— PROBLEM —
All of the data below must be repeated exactly.

— EXERCISE INPUT —
-=-=-=-=-
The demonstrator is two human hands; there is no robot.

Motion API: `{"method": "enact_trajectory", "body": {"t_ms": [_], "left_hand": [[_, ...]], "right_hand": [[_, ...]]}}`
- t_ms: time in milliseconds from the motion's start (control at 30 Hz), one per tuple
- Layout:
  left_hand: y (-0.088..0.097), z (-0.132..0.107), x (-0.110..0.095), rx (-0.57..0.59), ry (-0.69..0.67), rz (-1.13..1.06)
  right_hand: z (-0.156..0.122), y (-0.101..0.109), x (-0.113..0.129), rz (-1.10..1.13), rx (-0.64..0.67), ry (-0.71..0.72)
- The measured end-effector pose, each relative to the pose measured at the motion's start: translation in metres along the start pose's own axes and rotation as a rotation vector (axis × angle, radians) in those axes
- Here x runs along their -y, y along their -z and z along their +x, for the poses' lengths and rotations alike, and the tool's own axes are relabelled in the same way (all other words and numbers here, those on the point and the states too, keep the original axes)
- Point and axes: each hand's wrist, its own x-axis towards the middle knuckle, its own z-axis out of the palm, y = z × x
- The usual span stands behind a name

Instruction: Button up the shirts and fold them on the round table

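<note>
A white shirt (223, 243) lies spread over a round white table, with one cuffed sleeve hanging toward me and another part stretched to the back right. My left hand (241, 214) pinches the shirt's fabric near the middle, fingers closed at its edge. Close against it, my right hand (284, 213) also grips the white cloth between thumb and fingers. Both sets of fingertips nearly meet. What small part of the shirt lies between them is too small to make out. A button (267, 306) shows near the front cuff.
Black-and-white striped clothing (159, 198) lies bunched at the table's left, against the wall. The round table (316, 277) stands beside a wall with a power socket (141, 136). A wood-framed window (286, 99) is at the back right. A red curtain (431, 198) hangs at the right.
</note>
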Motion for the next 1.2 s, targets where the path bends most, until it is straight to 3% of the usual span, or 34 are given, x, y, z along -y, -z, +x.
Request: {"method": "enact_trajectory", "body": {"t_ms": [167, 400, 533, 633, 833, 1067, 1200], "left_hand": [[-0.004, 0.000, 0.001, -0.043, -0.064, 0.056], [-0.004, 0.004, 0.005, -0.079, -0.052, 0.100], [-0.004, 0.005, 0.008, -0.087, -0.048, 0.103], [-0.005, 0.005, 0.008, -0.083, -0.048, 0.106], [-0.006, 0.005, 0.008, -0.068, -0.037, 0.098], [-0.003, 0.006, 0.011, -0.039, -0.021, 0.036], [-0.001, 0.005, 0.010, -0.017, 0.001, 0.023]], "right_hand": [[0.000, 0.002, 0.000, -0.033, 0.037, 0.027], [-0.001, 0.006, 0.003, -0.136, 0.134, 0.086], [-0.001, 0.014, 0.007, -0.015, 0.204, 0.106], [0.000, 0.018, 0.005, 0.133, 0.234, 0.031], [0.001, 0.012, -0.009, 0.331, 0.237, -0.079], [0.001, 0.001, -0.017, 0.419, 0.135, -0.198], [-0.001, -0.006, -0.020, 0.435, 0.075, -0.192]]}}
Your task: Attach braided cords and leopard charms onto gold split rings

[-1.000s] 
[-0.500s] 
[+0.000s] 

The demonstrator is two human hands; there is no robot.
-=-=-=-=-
— OUTPUT FOR THIS EXERCISE —
The demonstrator is two human hands; there is no robot.

Motion API: `{"method": "enact_trajectory", "body": {"t_ms": [_], "left_hand": [[_, ...]], "right_hand": [[_, ...]]}}`
- t_ms: time in milliseconds from the motion's start (control at 30 Hz), one per tuple
- Layout:
  left_hand: y (-0.088..0.097), z (-0.132..0.107), x (-0.110..0.095), rx (-0.57..0.59), ry (-0.69..0.67), rz (-1.13..1.06)
  right_hand: z (-0.156..0.122), y (-0.101..0.109), x (-0.113..0.129), rz (-1.10..1.13), rx (-0.64..0.67), ry (-0.71..0.72)
- The measured end-effector pose, each relative to the pose measured at the motion's start: translation in metres along the start pose's own axes and rotation as a rotation vector (axis × angle, radians) in those axes
- Here x runs along their -y, y along their -z and z along their +x, for the poses' lengths and rotations alike, and the tool's own axes are relabelled in the same way (all other words and numbers here, those on the point and the states too, keep the original axes)
- Point and axes: each hand's wrist, its own x-axis towards the middle knuckle, its own z-axis out of the palm, y = z × x
- The usual span stands behind a name

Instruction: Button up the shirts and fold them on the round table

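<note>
A white shirt (223, 243) lies spread over a round white table, with one cuffed sleeve hanging toward me and another part stretched to the back right. My left hand (241, 214) pinches the shirt's fabric near the middle, fingers closed at its edge. Close against it, my right hand (284, 213) also grips the white cloth between thumb and fingers. Both sets of fingertips nearly meet. What small part of the shirt lies between them is too small to make out. A button (267, 306) shows near the front cuff.
Black-and-white striped clothing (159, 198) lies bunched at the table's left, against the wall. The round table (316, 277) stands beside a wall with a power socket (141, 136). A wood-framed window (286, 99) is at the back right. A red curtain (431, 198) hangs at the right.
</note>
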Motion for the next 1.2 s, targets where the path bends most, until it is straight to 3% of the usual span, or 34 are given, x, y, z along -y, -z, +x.
Request: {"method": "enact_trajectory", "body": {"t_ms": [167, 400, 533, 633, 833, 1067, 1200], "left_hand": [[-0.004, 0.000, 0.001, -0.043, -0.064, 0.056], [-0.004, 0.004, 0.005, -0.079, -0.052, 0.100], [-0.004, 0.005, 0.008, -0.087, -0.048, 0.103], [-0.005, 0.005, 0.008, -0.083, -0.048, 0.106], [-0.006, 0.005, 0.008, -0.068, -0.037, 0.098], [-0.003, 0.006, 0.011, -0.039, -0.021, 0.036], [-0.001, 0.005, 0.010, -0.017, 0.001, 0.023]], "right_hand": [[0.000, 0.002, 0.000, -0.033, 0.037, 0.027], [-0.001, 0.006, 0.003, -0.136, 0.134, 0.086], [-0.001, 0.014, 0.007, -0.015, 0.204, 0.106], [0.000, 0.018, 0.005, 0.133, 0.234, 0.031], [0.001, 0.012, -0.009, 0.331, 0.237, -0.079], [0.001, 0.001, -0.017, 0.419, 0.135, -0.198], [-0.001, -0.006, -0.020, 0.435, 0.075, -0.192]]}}
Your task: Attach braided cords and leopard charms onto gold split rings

[-1.000s] 
[-0.500s] 
[+0.000s] 

The demonstrator is two human hands; there is no robot.

That is the complete output.